2019 Small Grains Update

During the year, the Noble Research Institute Small Grains Laboratory, led by Xuefeng Ma, Ph.D., in Ardmore, Oklahoma, has been collecting new germplasm; screening germplasm; conducting yield trials; and making new crosses of rye, triticale and oat for improving cover crop performance.

As of now, our major traits under selection include:

  • Early vigor
  • Fast establishment
  • Winter hardiness
  • Biomass yield
  • Grazing tolerance
  • Regrowth vigor
  • Drought tolerance
  • Major disease resistance.

Below are the major activities for each crop.

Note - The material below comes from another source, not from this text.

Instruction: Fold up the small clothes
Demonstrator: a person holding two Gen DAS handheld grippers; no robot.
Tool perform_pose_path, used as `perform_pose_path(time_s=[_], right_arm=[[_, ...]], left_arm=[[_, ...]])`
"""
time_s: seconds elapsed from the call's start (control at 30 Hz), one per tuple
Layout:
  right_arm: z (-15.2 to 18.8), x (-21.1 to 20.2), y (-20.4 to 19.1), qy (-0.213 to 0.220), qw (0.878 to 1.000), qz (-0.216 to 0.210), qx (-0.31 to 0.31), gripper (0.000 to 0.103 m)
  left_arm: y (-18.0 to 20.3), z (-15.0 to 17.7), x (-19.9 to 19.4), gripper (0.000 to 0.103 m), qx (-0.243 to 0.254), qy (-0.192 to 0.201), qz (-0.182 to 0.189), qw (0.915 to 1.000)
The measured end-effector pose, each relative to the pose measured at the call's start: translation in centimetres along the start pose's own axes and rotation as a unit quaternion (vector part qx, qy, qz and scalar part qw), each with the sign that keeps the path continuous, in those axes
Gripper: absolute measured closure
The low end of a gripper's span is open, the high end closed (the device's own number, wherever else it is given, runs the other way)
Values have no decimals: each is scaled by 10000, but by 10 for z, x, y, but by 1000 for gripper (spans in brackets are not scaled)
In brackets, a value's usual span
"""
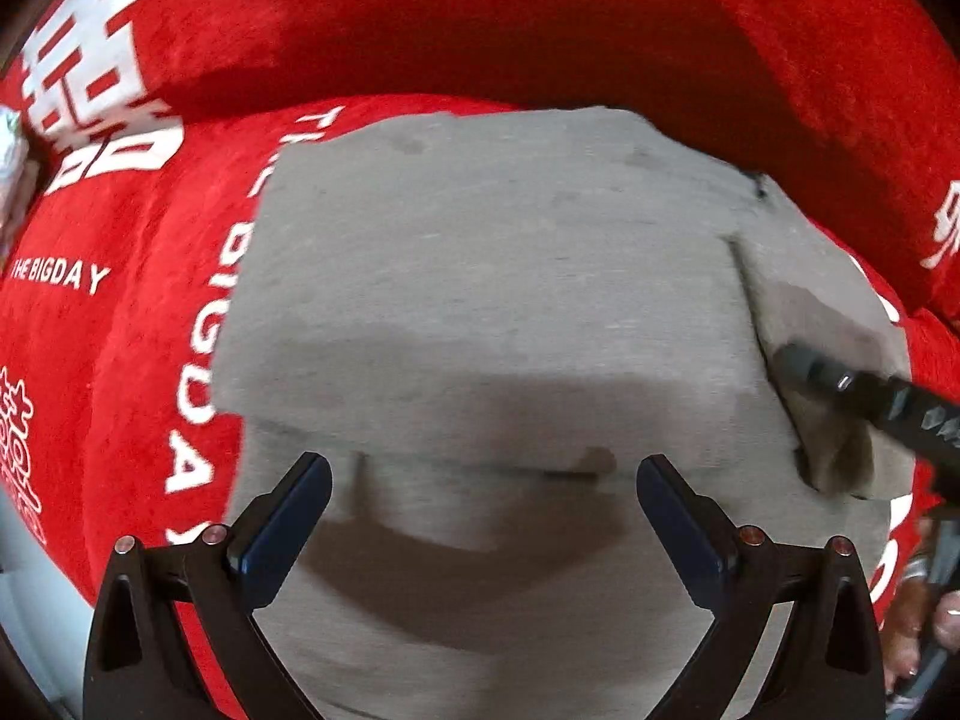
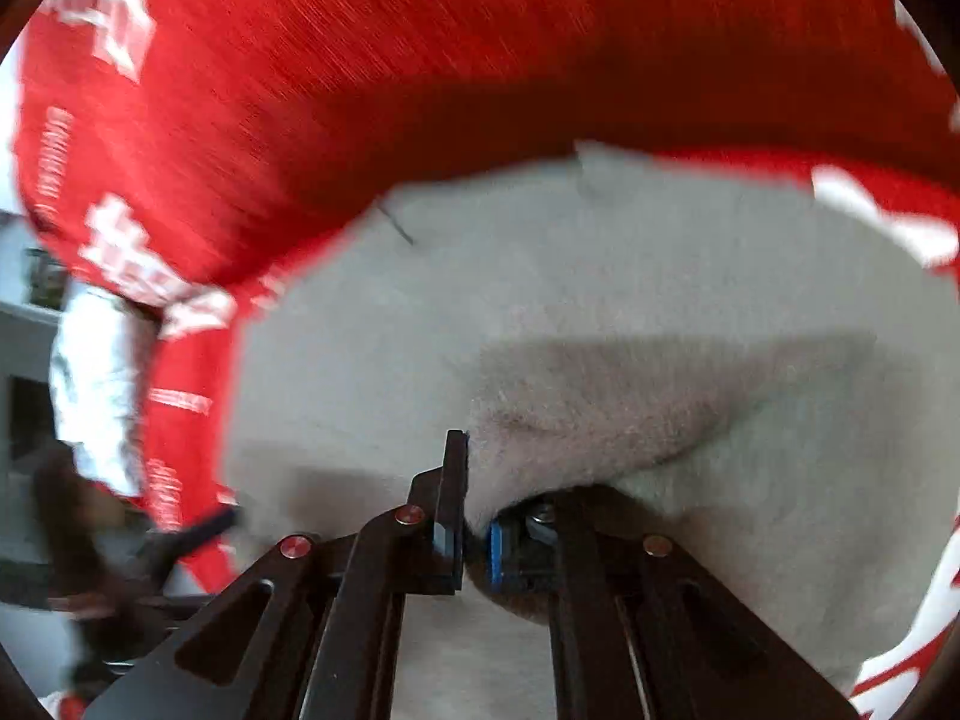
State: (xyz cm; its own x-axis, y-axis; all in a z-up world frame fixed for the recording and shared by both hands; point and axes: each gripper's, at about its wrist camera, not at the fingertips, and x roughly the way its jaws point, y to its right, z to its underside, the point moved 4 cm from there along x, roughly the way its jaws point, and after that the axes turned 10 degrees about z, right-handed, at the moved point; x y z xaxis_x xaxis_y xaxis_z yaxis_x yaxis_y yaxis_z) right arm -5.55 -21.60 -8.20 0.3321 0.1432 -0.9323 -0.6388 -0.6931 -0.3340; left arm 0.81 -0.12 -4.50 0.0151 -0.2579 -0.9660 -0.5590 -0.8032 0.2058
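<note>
The left gripper hangs over the near part of the grey garment with its jaws spread wide and nothing between them, its blue-padded fingers standing apart above the cloth and casting a shadow on it; the right gripper has its jaws drawn together on a fold of the grey garment, the pinched cloth bunching up out of the narrow gap and lifting into a raised flap to the right of the fingers; in the left wrist view that same gripper shows as a dark bar reaching in from the right edge, gripping the garment's right side where a strip of cloth is turned up; the garment itself lies partly folded, a squared upper layer resting on a lower one, spread across a red plush cover printed with white characters and the words THE BIGDAY; behind the garment the red cover rises into a cushioned back; the right wrist view is blurred, so finer detail of the cloth's edges cannot be told.
</note>
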Motion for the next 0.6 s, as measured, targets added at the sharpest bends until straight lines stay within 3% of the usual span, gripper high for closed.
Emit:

During the 2018-19 season, 100 rye entries selected from last season were planted for further biomass yield evaluation; 75 rye lines were distributed to the five testing sites of the FFAR network for evaluating their cover crop potentials in each site; and five rye (and two triticale) lines were planted in 15 sites across several southern states for comparing biomass of continuous growth with accumulated regrowth under clipping treatment.

Oat (Including Black Oat)

For the 2018-2019 season, 80 oat nurseries selected from the previous season were planted for further biomass and other agronomic trait evaluation; the SOAP accessions were also planted for collecting second year phenotyping data; all black oat lines will be planted in spring 2019 to ensure seed production due to limited amount of seeds for most of the black oat lines; and new germplasm lines and segregating nurseries from Quaker Oat and SunOat will also be planted (for evaluating agronomic and biomass traits) in spring 2019 due to the massive amount of rainfall in the fall of 2018.

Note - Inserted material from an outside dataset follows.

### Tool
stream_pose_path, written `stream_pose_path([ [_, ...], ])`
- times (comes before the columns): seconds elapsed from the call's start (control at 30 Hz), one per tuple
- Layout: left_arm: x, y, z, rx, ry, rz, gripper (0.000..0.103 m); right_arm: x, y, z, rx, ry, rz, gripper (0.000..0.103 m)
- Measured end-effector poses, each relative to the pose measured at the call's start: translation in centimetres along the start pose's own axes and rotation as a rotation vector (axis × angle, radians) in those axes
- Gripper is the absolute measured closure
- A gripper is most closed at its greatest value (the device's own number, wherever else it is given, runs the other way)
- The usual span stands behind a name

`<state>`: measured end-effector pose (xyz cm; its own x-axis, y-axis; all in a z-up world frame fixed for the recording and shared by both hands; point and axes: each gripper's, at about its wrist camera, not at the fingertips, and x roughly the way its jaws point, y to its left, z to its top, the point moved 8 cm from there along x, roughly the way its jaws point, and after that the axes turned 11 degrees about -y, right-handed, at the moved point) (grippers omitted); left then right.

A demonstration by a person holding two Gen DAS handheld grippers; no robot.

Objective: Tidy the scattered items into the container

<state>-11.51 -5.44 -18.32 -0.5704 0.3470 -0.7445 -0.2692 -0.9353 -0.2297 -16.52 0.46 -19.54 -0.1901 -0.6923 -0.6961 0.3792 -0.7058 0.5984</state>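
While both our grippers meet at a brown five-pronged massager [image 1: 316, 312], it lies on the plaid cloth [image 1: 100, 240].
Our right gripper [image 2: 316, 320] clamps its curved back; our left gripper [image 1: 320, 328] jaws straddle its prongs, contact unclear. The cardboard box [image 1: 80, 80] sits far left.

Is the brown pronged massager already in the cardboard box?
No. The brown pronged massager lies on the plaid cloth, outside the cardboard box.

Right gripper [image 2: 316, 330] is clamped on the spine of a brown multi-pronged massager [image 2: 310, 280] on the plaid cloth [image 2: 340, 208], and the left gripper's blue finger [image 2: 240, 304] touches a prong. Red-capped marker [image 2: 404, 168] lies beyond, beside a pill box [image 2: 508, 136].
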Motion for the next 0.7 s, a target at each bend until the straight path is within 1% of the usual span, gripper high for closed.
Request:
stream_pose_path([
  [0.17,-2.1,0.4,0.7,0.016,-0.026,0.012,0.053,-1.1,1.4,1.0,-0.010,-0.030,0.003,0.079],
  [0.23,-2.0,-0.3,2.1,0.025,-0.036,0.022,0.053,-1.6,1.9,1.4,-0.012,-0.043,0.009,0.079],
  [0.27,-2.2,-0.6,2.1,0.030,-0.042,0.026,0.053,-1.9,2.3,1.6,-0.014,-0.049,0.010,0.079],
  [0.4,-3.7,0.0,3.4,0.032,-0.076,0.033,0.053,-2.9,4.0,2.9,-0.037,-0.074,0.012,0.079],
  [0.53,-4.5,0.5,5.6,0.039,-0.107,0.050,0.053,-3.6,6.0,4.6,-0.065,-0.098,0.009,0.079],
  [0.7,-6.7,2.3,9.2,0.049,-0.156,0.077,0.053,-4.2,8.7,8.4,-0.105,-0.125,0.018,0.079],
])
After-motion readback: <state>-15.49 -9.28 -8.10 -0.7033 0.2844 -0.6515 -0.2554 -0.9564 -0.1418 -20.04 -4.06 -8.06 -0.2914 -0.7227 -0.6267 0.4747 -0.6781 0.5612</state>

In 2018-2019 season, a triticale panel consisting of 300 lines were planted for continuous screening of superior parents in addition to collecting agronomic traits that will be used for QTL mapping; 27 elite lines were in advanced yield trials. In addition, about 200 triticale crosses were made in 2018 and the crosses will be continued in 2019.


Wheat is not the focus of breeding for cover crops, but it has the most genomics resources that are valuable for other small grains. QTL and genes discovered in wheat can be used for triticale and rye improvement. During the last two years (2016-17 and 2017-18 seasons), a winter wheat association mapping panel has been used for QTL discoveries on several traits, such as seedling heat tolerance and drought tolerance that contribute to early vigor and quick establishment of small grain cover crops. In addition, three wheat RIL populations were evaluated in field for collecting segregating biomass traits.These research populations were also planted in 2018-2019 field trials for continuously evaluating agronomic traits that contribute to biomass. QTL analysis will be conducted after the 2018-2019 season.

2019 Annual Legumes Update

The Legume Cover Crop Breeding (LCCB) team continued evaluation and selection of breeding material for hairy vetch, crimson clover and winter pea.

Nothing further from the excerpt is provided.